Overview

The batch pre-processing pipeline processes one or more CASA Measurement Sets. It follows a single configuration, multiple data design: the same sequence of steps defined by the configuration file is independently applied to each input, in parallel.

Command-line interface

A typical invocation is:

ska-sdp-batch-preprocess run
    --config myConfig.yaml
    --output-dir /path/to/base_output_dir
    --dask-scheduler localhost:8786
    input1.ms
    input2.ms
    ...

Arguments

Positional arguments

  • One or more input MeasurementSets in MSv2 format.

Required named arguments

  • --config Path to a YAML configuration file defining the sequence of pre-processing steps and their parameters.

  • --output-dir Directory where output MeasurementSets are written; it must not contain existing MSes.

Optional named arguments

  • --sdm-path Path to a Science Data Model (SDM) directory. Enables SDM mode, where calibration tables and other inputs are resolved from the SDM, and logs and QA products are written into it. See SDM Mode Guide for details.

  • --dask-scheduler Network address of a Dask scheduler. If provided, processing tasks are distributed across the associated Dask cluster. See Dask Scaling for details on configuring a dask cluster.

  • --frequency-chunk-hz Split the processing of each input MeasurementSet into independent frequency chunks with a maximum width (in Hz). If not specified, no frequency splitting is performed.

Inputs and outputs

Inputs are CASA Measurement Sets. They don’t have to be related, although in the SKA production environment, they are expected to represent distinct time intervals of one continuous observation.

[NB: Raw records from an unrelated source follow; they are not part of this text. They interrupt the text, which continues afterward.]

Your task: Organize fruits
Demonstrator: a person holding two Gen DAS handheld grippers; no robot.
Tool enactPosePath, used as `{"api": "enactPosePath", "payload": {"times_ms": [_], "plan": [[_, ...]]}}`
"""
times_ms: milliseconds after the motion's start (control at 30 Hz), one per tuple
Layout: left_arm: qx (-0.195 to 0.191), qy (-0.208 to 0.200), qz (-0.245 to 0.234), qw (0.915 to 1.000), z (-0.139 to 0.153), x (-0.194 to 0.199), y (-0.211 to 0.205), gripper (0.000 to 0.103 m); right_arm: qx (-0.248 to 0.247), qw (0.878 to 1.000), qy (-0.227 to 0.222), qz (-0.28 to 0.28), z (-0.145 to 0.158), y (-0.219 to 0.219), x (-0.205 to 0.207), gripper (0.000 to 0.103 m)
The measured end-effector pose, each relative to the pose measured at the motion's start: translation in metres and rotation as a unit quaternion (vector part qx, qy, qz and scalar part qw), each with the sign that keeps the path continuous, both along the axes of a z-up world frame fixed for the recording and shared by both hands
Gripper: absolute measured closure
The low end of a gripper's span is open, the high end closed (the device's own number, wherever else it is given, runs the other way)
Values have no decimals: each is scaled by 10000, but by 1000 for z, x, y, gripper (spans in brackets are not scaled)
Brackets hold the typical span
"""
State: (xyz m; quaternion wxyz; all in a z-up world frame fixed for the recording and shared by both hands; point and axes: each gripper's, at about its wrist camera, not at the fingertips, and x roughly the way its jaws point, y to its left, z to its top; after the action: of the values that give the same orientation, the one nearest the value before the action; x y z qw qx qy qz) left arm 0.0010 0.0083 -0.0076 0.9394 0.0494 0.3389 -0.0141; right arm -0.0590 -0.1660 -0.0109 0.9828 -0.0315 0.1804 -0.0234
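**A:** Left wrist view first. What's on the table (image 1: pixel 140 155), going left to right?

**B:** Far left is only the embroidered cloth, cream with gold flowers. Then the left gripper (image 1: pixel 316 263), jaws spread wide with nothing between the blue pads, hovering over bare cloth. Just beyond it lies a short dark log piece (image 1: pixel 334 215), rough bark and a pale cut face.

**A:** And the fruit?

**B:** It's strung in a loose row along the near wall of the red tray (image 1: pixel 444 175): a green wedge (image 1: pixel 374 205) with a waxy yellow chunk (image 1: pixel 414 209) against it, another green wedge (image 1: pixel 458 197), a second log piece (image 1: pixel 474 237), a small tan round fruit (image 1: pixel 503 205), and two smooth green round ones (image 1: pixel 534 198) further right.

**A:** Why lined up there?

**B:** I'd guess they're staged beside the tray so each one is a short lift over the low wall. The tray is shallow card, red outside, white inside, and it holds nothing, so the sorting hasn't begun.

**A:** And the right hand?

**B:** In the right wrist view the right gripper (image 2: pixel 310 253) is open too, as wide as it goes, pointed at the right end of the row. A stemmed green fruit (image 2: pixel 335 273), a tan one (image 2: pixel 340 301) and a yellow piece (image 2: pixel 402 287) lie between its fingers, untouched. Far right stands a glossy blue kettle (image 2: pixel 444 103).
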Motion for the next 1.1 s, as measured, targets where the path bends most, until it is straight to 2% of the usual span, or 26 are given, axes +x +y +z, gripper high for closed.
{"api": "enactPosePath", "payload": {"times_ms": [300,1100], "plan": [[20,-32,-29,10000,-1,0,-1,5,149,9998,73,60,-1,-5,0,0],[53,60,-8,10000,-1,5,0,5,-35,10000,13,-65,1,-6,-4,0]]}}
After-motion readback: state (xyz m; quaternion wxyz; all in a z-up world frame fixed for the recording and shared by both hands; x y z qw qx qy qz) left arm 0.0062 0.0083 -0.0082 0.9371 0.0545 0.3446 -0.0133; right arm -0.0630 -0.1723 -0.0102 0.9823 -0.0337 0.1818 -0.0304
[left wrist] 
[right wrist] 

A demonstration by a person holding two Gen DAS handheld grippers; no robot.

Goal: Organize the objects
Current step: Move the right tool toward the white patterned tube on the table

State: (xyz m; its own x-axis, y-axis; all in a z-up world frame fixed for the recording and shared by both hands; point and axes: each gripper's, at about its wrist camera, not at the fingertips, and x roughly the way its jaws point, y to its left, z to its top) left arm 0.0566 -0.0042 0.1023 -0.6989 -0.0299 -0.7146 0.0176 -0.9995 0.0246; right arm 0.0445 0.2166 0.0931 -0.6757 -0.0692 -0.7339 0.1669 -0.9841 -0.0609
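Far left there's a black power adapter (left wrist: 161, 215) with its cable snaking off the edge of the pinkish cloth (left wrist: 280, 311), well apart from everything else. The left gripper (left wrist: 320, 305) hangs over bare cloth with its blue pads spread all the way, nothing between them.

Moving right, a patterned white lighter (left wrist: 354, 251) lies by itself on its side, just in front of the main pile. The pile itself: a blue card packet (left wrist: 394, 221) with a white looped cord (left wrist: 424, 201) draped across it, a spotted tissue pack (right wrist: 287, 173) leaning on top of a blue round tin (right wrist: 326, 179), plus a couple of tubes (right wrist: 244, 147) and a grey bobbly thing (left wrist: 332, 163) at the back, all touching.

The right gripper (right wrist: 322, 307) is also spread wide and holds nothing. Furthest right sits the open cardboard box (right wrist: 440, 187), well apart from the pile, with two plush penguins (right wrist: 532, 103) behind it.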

For an input named <BASE_INPUT_NAME>.ms, the corresponding output MSv2 path is <OUTPUT_DIR>/<BASE_INPUT_NAME>.ms

Frequency chunking

Frequency chunking exists primarily to work around a limitation of DP3 when performing demixing: the Demixer step cannot fit different gains in different frequency bands within a single run.

When demixing is enabled, --frequency-chunk-hz should be set to the maximum bandwidth over which the corrupting gains affecting the bright sources can be considered uniform; this includes in particular the primary beam response and ionospheric effects.

Parallelism

The different input measurement sets are processed in parallel and independently. If frequency chunking is used, tasks are further split into independent frequency chunks, and the resulting output chunks are frequency-concatenated in the end.

This can lead the pipeline to scale better if some compute-intensive steps included, Demixing in particular.